Recommendations

Content Recommendations

Content Recommendations are a powerful tool that can be used to increase user engagement by presenting users with relevant content that resonates with them. By utilizing the Lytics topic taxonomy and powerful Machine-Learning algorithms, Lytics is able to make data-driven Content Recommendations within milliseconds. Powered by over 500 features, and the flexibility to customize your recommendations, Lytics' Content Recommendation API removes the heavy-lifting when it comes to content personalization via web, email, etc.

Out of the box, Lytics' Content Recommendations can be leveraged in 3 ways:

Recommend content with Lytics Personalization

You can create personalized, customizable recommendation experiences on any site where the Lytics JavaScript tag is installed.

Recommend content with Pathfora JS

Pathfora JS is capable of taking a content collection and fetching and displaying the recommended content for the current user. Read more about it in the Pathfora JS Docs.

Recommend content with Lytics APIs

The Lytics content recommendation API takes a handful of parameters, including the user the recommendation is for and an optional content collection to recommend from.

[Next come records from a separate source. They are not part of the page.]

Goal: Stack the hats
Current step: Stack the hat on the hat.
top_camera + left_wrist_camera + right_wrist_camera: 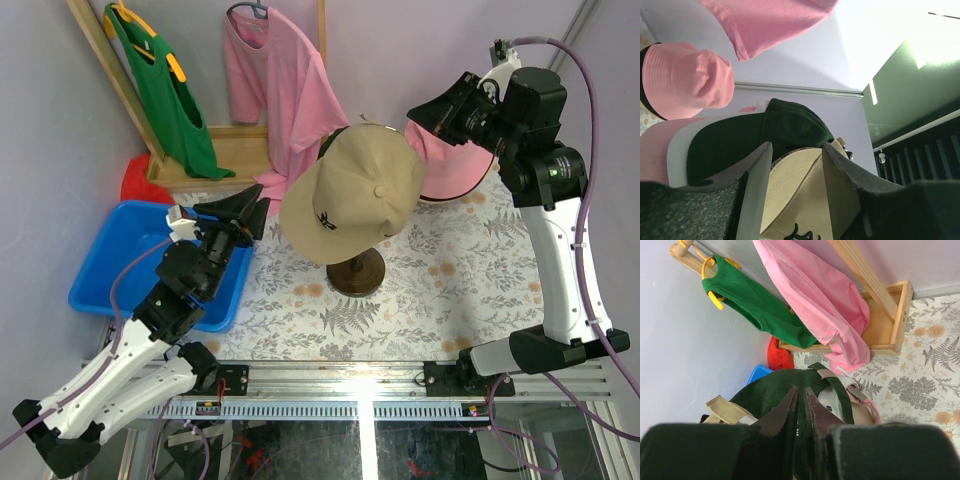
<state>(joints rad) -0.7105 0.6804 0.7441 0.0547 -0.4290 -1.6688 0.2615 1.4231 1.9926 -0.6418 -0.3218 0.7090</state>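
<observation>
Floral bench (480, 270) carries one stand (357, 272), tan cap (350, 190) on top. Overhead I see little beneath it; my left wrist view counts four hats: pink bucket hat (685, 80), pink cap (655, 155), dark green cap (795, 125), tan. Left end effector (797, 145) gapes empty; right end effector (801, 390) nearly closed, hold unclear.

White links (560, 260), black joints (545, 165), purple cables (590, 100), and a black left gripper (258, 212).

The desk (470, 260) wears a fern-and-flower cloth; a blue bin (110, 260) sits at its left edge; a round wooden stand base (357, 272) near the middle; a wooden rack frame (235, 150) and red cloth (140, 180) far left; a pink bucket hat (450, 165) far right.
</observation>
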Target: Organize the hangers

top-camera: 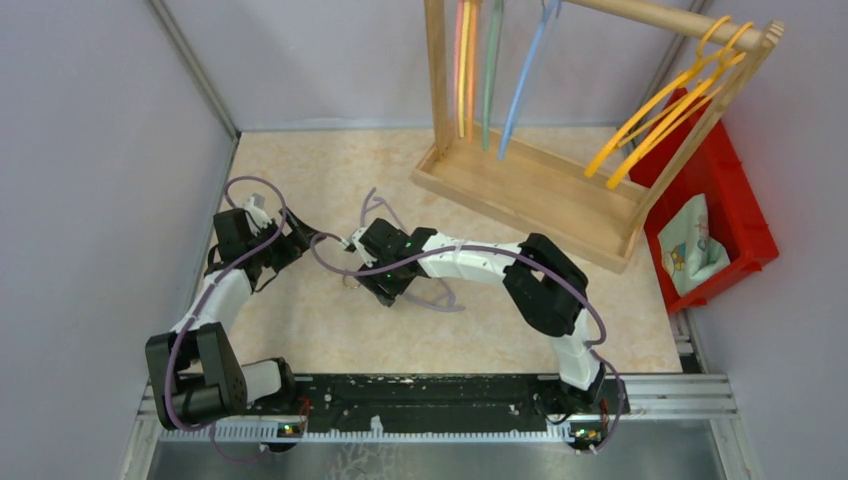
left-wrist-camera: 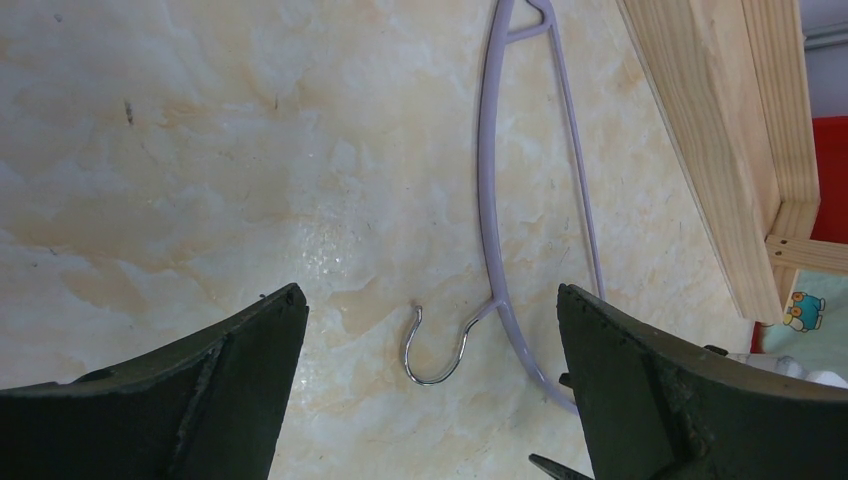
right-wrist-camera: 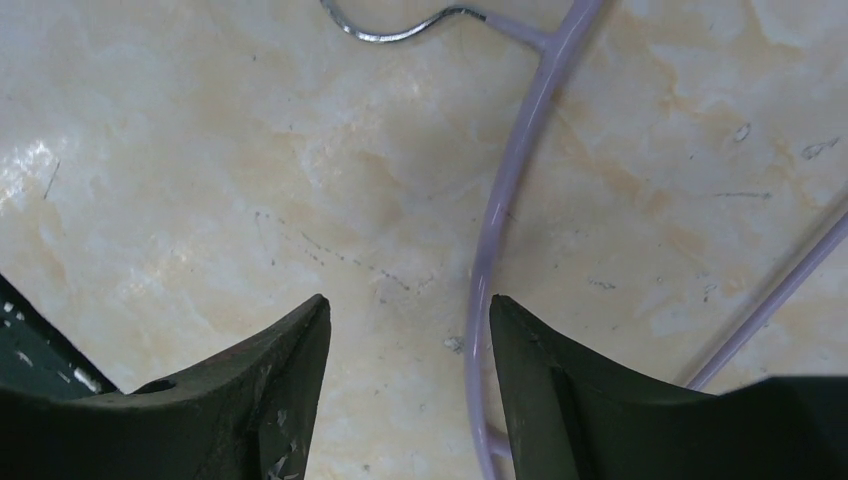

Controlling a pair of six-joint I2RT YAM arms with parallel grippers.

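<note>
A pale purple hanger (left-wrist-camera: 488, 200) lies flat on the marbled tabletop, its metal hook (left-wrist-camera: 438, 352) curling between my left gripper's fingers in the left wrist view. My left gripper (left-wrist-camera: 428, 292) stands wide open above it, touching nothing. My right gripper (right-wrist-camera: 407, 300) is low over the same hanger (right-wrist-camera: 512, 200), open, with the hanger's curved bar running just inside its right finger (right-wrist-camera: 560, 380). In the top view both grippers, left (top-camera: 300, 238) and right (top-camera: 360, 270), meet mid-table over the hanger (top-camera: 447, 303). Yellow-orange (top-camera: 465, 70), green (top-camera: 492, 70), blue (top-camera: 522, 80) and yellow (top-camera: 660, 110) hangers hang on the rack.
The wooden rack (top-camera: 520, 185) stands at the back right, its base tray on the table; its frame edge (left-wrist-camera: 720, 170) shows in the left wrist view. A red bin (top-camera: 745, 230) holding a printed cloth sits right of it. Grey walls close the left and back.
</note>
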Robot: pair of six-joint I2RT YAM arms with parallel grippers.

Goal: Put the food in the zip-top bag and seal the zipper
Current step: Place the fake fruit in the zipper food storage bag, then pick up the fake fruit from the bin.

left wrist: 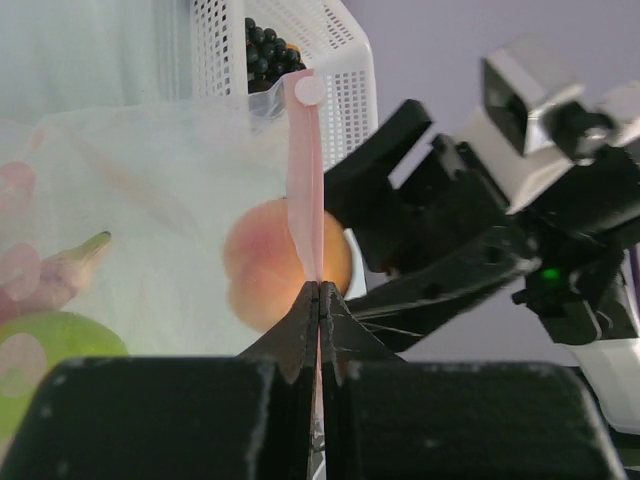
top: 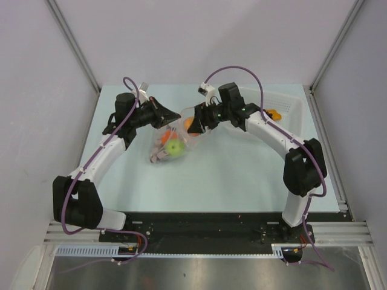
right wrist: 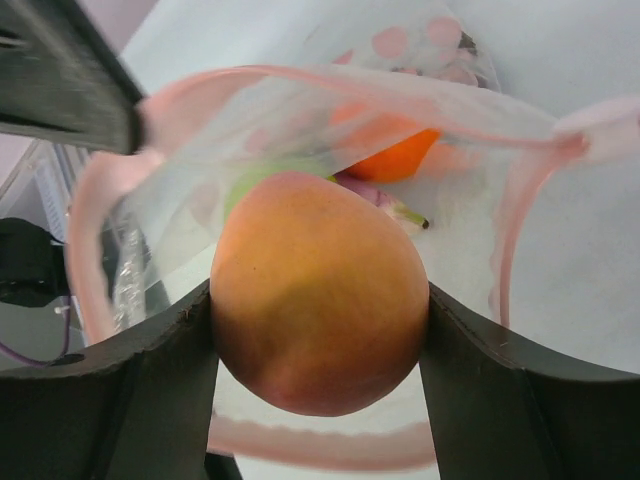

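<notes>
The clear zip-top bag [top: 171, 142] lies mid-table with its mouth held open. My left gripper [top: 176, 115] is shut on the pink-red zipper strip [left wrist: 305, 170] at the mouth's rim. My right gripper [top: 192, 125] is shut on the peach-red fruit [right wrist: 318, 290] and holds it inside the open mouth; the fruit also shows in the left wrist view [left wrist: 262, 262]. Inside the bag lie a green apple [top: 175, 147], an orange ball [right wrist: 400, 155] and pink pieces [left wrist: 14, 265]. The zipper loop [right wrist: 90, 250] rings the fruit.
A white perforated basket [top: 279, 107] stands at the back right with an orange item [top: 273, 113] in it; the dark grape cluster [left wrist: 267, 48] sits in it too. Metal frame posts rise at both back corners.
</notes>
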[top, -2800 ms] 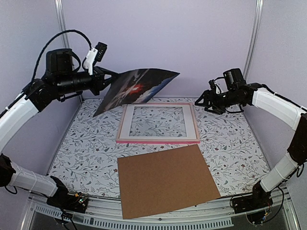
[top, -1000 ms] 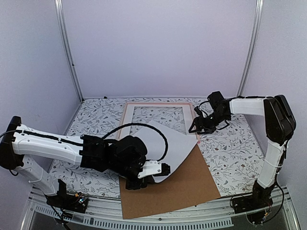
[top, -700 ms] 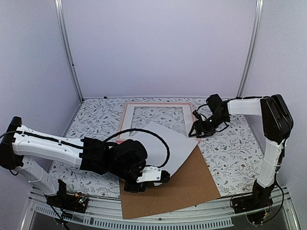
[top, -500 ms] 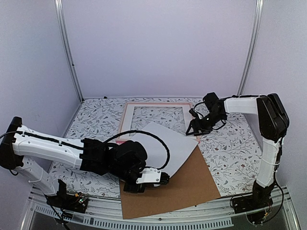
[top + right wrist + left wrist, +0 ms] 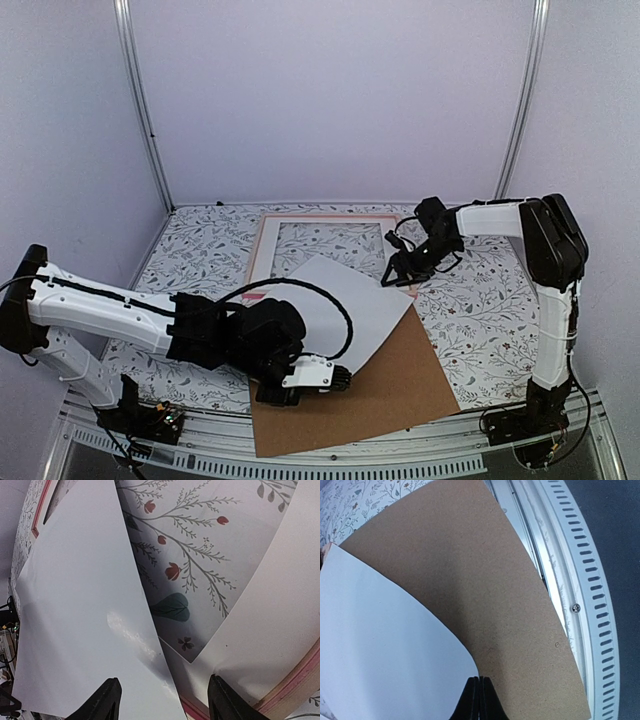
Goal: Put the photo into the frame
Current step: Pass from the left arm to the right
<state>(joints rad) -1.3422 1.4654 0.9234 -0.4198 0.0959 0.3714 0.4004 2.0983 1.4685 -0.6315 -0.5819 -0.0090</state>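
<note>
The photo [image 5: 340, 300] lies face down, its white back up, slanting across the near right corner of the pink frame [image 5: 262, 232] and onto the brown backing board [image 5: 395, 375]. Low over the board, my left gripper [image 5: 335, 378] is shut on the photo's near corner. In the left wrist view the photo's [image 5: 380, 650] curved edge runs into the closed fingertips [image 5: 479, 690]. My right gripper [image 5: 397, 277] hangs open over the photo's far right corner. In the right wrist view the photo [image 5: 75, 620] lies under the left finger [image 5: 111, 700] and the frame's [image 5: 295, 680] corner is beside the right one.
A white mat [image 5: 262, 262] with a rectangular opening lies in the frame, seen close in the right wrist view [image 5: 280, 605]. The floral tablecloth [image 5: 480, 300] covers the table. A slotted metal rail [image 5: 600, 610] runs along the near edge beside the board [image 5: 495, 580].
My left arm brought the photo down from the air, turned it face down over the frame and board, and has drawn it slightly nearer. My right gripper slid left to the photo's far corner.
</note>
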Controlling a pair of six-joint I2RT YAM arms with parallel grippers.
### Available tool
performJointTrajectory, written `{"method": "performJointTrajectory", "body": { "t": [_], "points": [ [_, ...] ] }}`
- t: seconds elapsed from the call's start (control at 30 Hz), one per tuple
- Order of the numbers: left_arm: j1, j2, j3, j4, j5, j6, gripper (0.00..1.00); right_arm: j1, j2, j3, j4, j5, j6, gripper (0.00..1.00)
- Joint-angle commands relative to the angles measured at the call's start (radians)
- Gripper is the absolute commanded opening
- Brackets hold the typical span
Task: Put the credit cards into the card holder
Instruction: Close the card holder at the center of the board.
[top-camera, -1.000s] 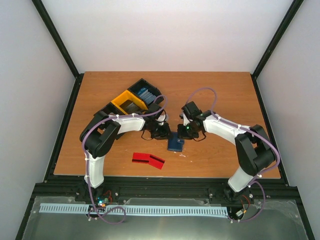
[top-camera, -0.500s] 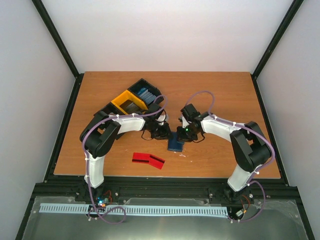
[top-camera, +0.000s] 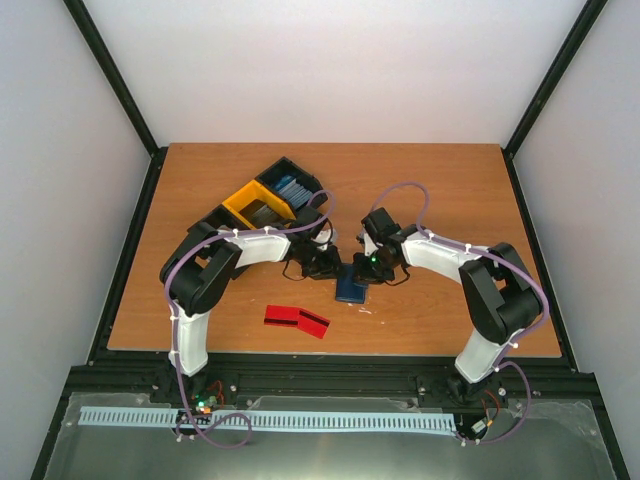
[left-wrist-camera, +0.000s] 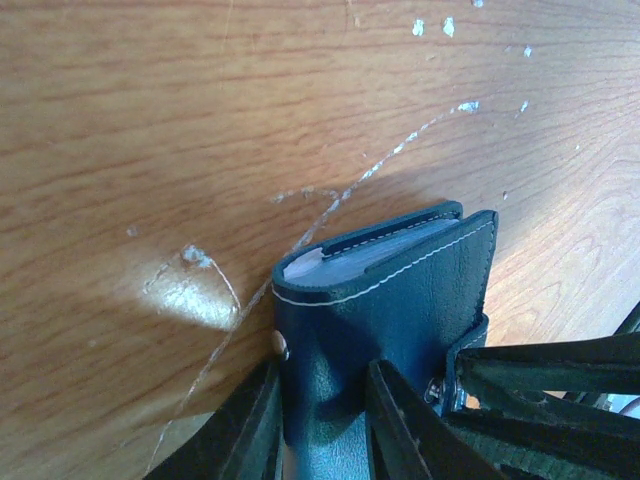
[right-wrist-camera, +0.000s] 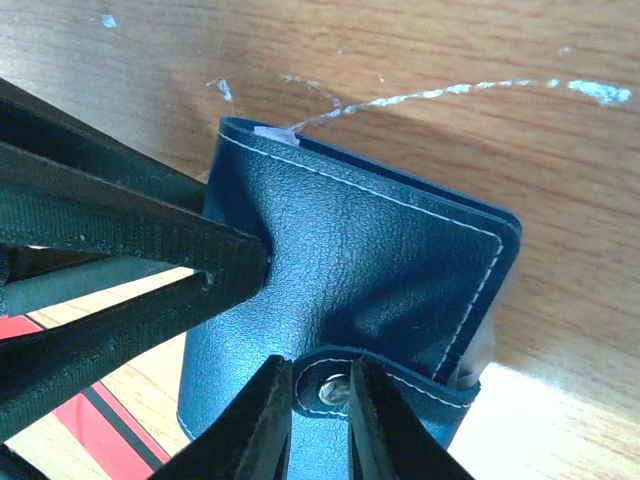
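Observation:
The navy card holder (top-camera: 351, 288) lies folded on the table between both grippers. My left gripper (top-camera: 330, 266) is shut on its left edge; in the left wrist view the fingers (left-wrist-camera: 395, 425) straddle the cover of the card holder (left-wrist-camera: 390, 290), which has a pale card edge in its top pocket. My right gripper (top-camera: 368, 268) is shut on the snap tab (right-wrist-camera: 335, 388) of the card holder (right-wrist-camera: 360, 250), one finger (right-wrist-camera: 262, 425) on each side of the stud. Red credit cards (top-camera: 297, 320) with a dark stripe lie flat near the front; one corner shows in the right wrist view (right-wrist-camera: 60, 440).
Black and yellow bins (top-camera: 268, 200) holding blue-grey items stand behind the left arm. The left gripper's black fingers (right-wrist-camera: 130, 250) press in from the left in the right wrist view. The wood table (top-camera: 440, 180) has white scratches near the wallet.
The right arm has shifted slightly left toward the wallet, and the wallet has moved a little with it. The left arm and the red cards have stayed put.

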Motion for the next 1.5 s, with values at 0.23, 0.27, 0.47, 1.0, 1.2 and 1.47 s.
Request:
{"method": "performJointTrajectory", "body": {
  "t": [0.23, 0.27, 0.47, 1.0, 1.2, 1.47],
  "points": [
    [-0.014, 0.073, -0.03, -0.071, -0.04, 0.017, 0.22, 0.005, 0.031, -0.015, 0.04, -0.045, 0.011, 0.12],
    [-0.014, 0.073, -0.029, -0.069, -0.039, 0.018, 0.21, 0.004, 0.033, -0.017, 0.041, -0.051, 0.01, 0.11],
    [-0.014, 0.076, -0.028, -0.067, -0.035, 0.02, 0.21, 0.004, 0.043, -0.023, 0.046, -0.069, 0.01, 0.11],
    [-0.013, 0.077, -0.027, -0.068, -0.037, 0.019, 0.21, 0.011, 0.091, -0.018, 0.009, -0.024, -0.011, 0.09],
    [-0.014, 0.081, -0.023, -0.072, -0.037, 0.02, 0.21, 0.022, 0.113, -0.019, -0.011, 0.024, -0.01, 0.07],
    [-0.014, 0.08, -0.018, -0.078, -0.042, 0.023, 0.21, 0.026, 0.078, -0.007, 0.007, 0.034, -0.019, 0.07]
  ]
}}
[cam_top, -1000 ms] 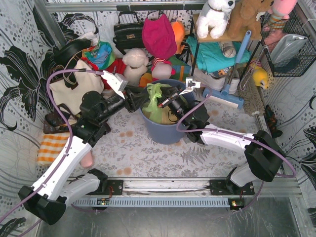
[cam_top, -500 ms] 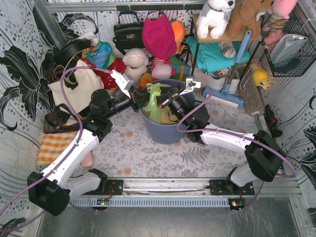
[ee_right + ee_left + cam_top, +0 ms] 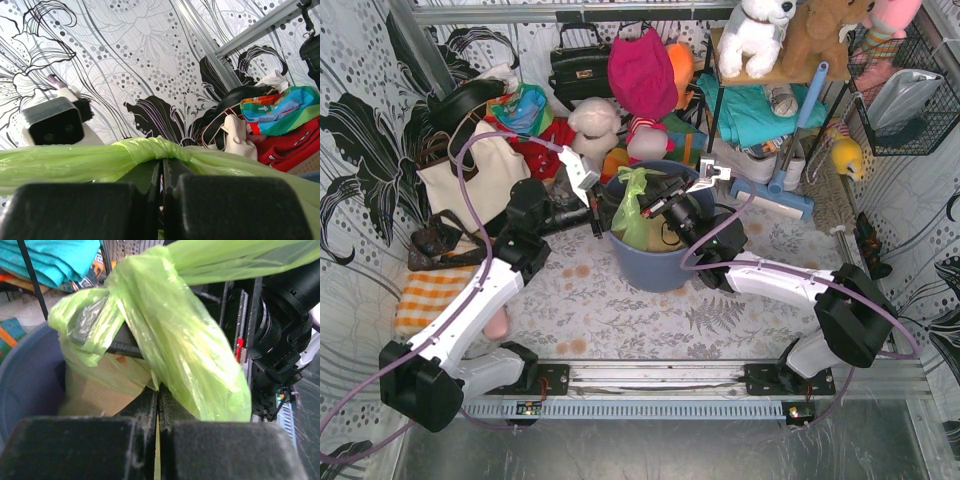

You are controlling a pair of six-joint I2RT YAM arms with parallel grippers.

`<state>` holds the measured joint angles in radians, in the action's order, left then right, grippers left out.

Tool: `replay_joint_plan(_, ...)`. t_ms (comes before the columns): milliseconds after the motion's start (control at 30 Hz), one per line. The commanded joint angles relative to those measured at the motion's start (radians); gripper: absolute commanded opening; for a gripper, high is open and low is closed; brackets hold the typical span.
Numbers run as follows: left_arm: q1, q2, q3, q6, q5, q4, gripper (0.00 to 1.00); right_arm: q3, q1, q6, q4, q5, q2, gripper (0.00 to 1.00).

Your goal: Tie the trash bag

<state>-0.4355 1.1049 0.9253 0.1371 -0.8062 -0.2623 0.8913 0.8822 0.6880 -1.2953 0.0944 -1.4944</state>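
The trash bag point(image 3: 630, 208), thin light-green film with tan paper showing through, sits in the blue-grey bin point(image 3: 650, 268). My left gripper point(image 3: 599, 214) reaches over the bin's left rim. In the left wrist view it point(image 3: 158, 389) is shut on a fold of the bag point(image 3: 190, 355), and a green sliver shows between the jaws. My right gripper point(image 3: 654, 206) comes in from the right above the bin. In the right wrist view it point(image 3: 162, 161) is shut, with a twisted band of the bag point(image 3: 150, 149) wrapped across its tips. Its dark fingers point(image 3: 92, 322) show under the film.
The bin's rim point(image 3: 22, 375) shows at the left of the left wrist view. Behind the bin stand plush toys point(image 3: 595, 128), a black handbag point(image 3: 578, 65) and a cream tote point(image 3: 470, 175). A blue mop point(image 3: 782, 185) lies at the back right, and an orange checked cloth point(image 3: 425, 300) on the left.
My left arm swung right toward the bin and its gripper closed on the bag's film. The right gripper has stayed put, shut at the bag's top.
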Motion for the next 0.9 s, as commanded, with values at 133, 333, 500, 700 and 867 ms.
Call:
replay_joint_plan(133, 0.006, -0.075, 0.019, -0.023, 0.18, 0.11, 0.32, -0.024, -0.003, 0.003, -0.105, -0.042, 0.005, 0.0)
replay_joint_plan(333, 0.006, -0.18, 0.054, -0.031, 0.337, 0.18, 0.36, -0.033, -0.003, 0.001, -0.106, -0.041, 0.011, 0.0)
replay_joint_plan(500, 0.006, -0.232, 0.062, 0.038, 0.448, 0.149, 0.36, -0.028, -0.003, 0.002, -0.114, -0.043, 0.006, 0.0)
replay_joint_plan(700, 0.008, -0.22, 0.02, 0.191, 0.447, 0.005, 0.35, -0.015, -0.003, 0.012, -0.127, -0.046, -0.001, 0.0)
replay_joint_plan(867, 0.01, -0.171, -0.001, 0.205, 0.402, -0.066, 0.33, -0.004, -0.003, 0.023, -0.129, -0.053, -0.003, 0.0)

Using content collections in recommendations

Content collections are commonly used in content recommendations. By selecting a content collection as the source of your content recommendation, you're limiting which content the recommendation engine can select from. This is desirable for most use cases, because by default Lytics will scrape any and all pages of your website that users are visiting. Without a content collection defined, the recommendation engine will return what is most relevant to the user regardless of the context. For example, in a marketing context you wouldn't want to promote your careers page, even if it is the most relevant piece of content to the user in question.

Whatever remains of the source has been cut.